- **WORK ORDER**
Include in the reply only the lines from the start of the data below through the line containing "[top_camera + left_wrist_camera", reproduced exactly and with no pictures.

Items from a data source

^^^^

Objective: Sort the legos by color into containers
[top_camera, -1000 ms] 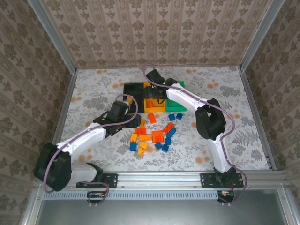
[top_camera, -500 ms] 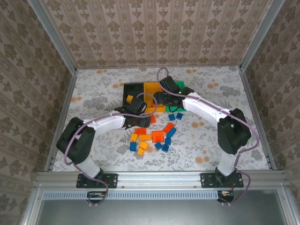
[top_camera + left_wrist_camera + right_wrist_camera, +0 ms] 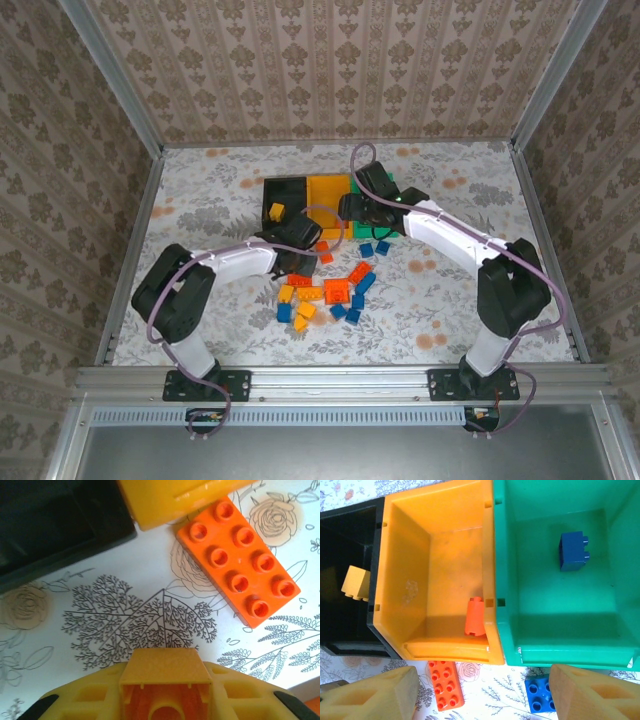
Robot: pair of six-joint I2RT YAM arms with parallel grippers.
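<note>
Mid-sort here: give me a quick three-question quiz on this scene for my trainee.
1. True or false: the green bin holds a blue brick.
2. Which colour bin holds the yellow brick? A black, B yellow-orange, C green.
3. Fill in: the right hand is ___, with nothing between its fingers.
Key: 1 true; 2 A, the black bin; 3 open.

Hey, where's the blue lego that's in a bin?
Right wrist view: the blue lego lies on the floor of the green bin, the right-hand one, next to the yellow-orange bin.
</note>
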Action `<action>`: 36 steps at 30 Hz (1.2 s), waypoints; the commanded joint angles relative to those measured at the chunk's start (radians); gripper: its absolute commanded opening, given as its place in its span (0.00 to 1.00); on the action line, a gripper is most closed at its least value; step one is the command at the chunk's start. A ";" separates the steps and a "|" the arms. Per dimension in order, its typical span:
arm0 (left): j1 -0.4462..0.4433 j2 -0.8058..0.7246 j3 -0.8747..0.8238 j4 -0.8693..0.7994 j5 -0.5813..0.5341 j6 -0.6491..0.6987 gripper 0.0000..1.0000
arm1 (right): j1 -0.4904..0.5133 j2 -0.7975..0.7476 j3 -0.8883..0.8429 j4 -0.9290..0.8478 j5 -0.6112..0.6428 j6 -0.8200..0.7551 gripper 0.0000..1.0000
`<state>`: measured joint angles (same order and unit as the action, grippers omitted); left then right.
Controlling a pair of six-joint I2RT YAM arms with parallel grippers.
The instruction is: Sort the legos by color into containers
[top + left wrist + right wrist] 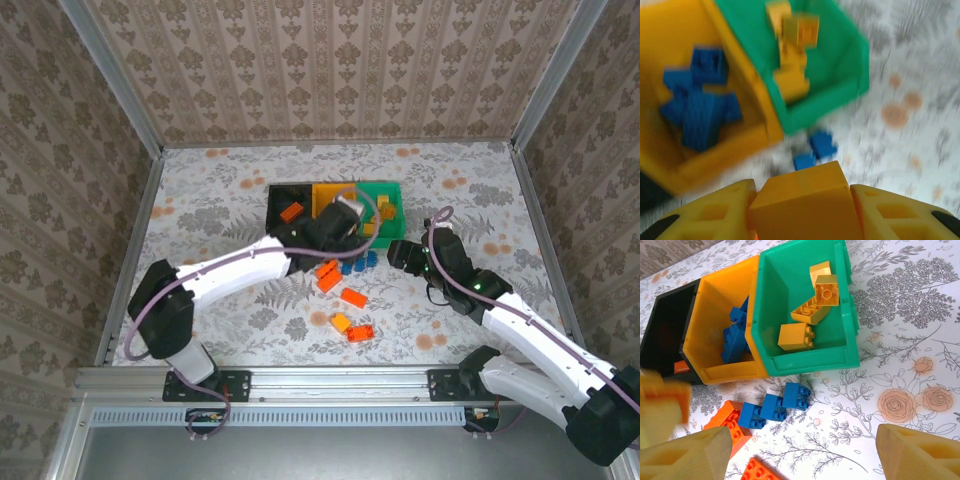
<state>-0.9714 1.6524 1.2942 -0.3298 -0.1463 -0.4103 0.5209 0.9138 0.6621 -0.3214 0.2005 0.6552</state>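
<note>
Left edge first: brownish damask wallpaper [60, 150] runs up behind an aluminium post [110, 75]. The table [200, 200] is covered in a grey floral print with a few orange roses on it.

The left arm [230, 270] stretches diagonally across to the bins. The left gripper [802, 190] is pinching a yellow-orange brick [805, 215] between its fingers, just in front of the bins. That wrist view is pretty blurry though.

The three bins sit side by side, touching, toward the back of the table:
- The black bin [285, 193] has one orange brick [291, 211] in it.
- The yellow-orange bin [715, 300] has a pile of blue bricks [735, 337].
- The green bin [785, 285] has a few yellow bricks [812, 310].

Loose stuff on the cloth: a short row of blue pieces [774, 406] just in front of the green bin, and orange ones [328, 275] beside them. Closer to the arm bases there's another orange piece [352, 296], a yellow one [341, 321] and an orange one [362, 332].

The right gripper [804, 432] is spread wide with nothing between its fingers, over bare cloth near the front of the green bin. The same wallpaper [590, 150] closes off the right side.
</note>
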 commanded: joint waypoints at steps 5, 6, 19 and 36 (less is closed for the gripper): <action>0.093 0.256 0.309 0.022 0.093 0.091 0.43 | -0.010 0.011 -0.026 -0.019 0.012 0.022 0.78; 0.102 0.294 0.357 0.010 0.101 0.093 0.43 | -0.011 0.011 -0.025 -0.018 0.012 0.021 0.77; 0.129 0.586 0.710 -0.115 0.138 0.058 0.61 | -0.016 0.026 -0.038 -0.008 -0.007 0.012 0.78; 0.079 -0.012 0.039 0.198 0.076 -0.041 1.00 | 0.097 0.248 0.032 0.060 -0.147 -0.099 0.78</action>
<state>-0.8776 1.7374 1.4410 -0.2218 -0.0338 -0.4080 0.5743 1.1088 0.6460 -0.2855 0.0952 0.6044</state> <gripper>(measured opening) 0.996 0.780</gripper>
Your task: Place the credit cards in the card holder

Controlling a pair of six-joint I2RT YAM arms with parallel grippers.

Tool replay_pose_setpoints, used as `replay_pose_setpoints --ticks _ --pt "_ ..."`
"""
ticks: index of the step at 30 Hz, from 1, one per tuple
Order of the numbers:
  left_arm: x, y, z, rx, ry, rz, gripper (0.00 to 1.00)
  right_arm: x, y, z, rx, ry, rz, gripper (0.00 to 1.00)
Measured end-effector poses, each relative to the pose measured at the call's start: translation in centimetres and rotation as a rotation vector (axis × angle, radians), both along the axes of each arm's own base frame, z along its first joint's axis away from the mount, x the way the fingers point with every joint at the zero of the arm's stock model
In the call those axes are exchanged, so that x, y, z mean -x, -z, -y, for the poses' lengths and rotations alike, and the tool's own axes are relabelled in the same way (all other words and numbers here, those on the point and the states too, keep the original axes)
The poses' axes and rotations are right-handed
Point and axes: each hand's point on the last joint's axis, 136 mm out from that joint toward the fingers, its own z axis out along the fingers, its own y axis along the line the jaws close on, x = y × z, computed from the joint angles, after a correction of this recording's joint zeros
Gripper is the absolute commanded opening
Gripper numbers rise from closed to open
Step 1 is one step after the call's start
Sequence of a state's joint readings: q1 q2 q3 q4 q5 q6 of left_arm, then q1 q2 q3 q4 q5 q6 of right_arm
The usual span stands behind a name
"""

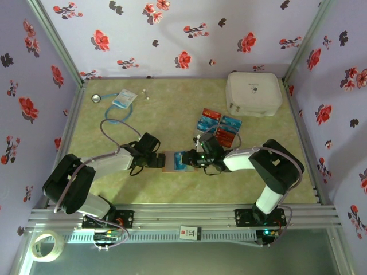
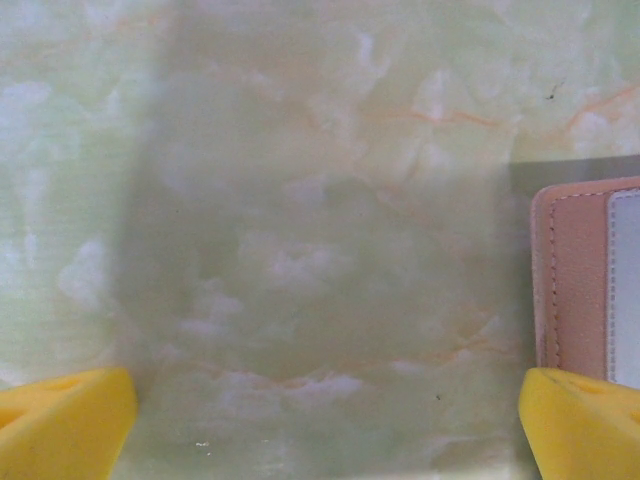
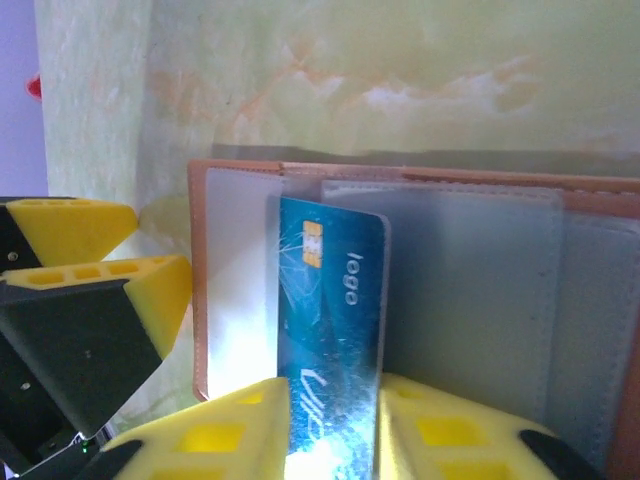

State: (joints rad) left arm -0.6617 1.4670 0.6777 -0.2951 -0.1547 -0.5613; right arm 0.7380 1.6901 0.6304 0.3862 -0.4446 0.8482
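Gripping blue card (image 3: 330,300) marked "logo", right jaws; left jaws wide, beside card holder (image 2: 570,280).

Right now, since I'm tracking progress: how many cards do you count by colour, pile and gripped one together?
Red cards: at least 2, in the overlapping pile.
Blue cards: at least 3, counting the held blue card in the right end effector at the card holder.
Total: at least 5.
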Motion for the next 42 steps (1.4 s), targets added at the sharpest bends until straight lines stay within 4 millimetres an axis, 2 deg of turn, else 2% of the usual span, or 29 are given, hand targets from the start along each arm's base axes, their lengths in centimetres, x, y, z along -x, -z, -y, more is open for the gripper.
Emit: replay_pose_setpoints --ticks 3,6,9,15,17,21,24,27,36,42 --pt "0.0 0.0 0.0 0.0 0.0 0.001 1.0 -0.1 -0.5 -0.1 0.009 -0.01 0.011 0.47" --pt "0.0 0.0 0.0 0.001 0.0 0.001 1.0 -0.2 -0.8 0.1 0.04 -0.017 0.022 0.54" --pt "-0.1 -0.3 0.0 0.013 -0.009 0.001 1.0 -0.3 -1.1 0.4 0.077 -0.02 0.025 0.56" --pt "-1.0 -1.6 -1.6 0.05 -0.085 0.022 1.0 -0.9 -2.6 0.6 0.129 -0.03 0.059 0.57" --pt "-1.1 -2.0 -1.9 0.055 -0.098 0.026 1.0 -1.3 -3.4 0.7 0.144 -0.031 0.082 0.55" --pt "-0.5 -1.7 -2.4 0.039 -0.107 0.001 1.0 -2.1 -4.3 1.3 0.216 -0.03 0.124 0.43" --pt "0.2 -1.4 -2.9 0.003 -0.106 -0.022 1.0 -2.5 -4.3 2.2 0.301 -0.032 0.151 0.3" --pt "0.8 -1.4 -3.0 -0.043 -0.092 -0.034 1.0 -2.6 -3.7 2.7 0.377 -0.049 0.164 0.21" --pt "0.8 -0.8 -1.8 -0.126 -0.042 -0.061 1.0 -1.4 -0.4 3.4 0.52 -0.119 0.128 0.16" --pt "0.7 -0.2 -1.6 -0.152 -0.029 -0.078 1.0 -1.1 0.2 3.4 0.539 -0.136 0.123 0.16"
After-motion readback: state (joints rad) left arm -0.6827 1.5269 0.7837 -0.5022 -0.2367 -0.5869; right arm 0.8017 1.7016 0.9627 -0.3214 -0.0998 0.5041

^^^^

- **ANSWER SECTION**
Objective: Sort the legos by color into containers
[top_camera, -1000 ms] 
[top_camera, -500 ms] 
[top_camera + left_wrist_camera + right_wrist_camera, +0 ms] 

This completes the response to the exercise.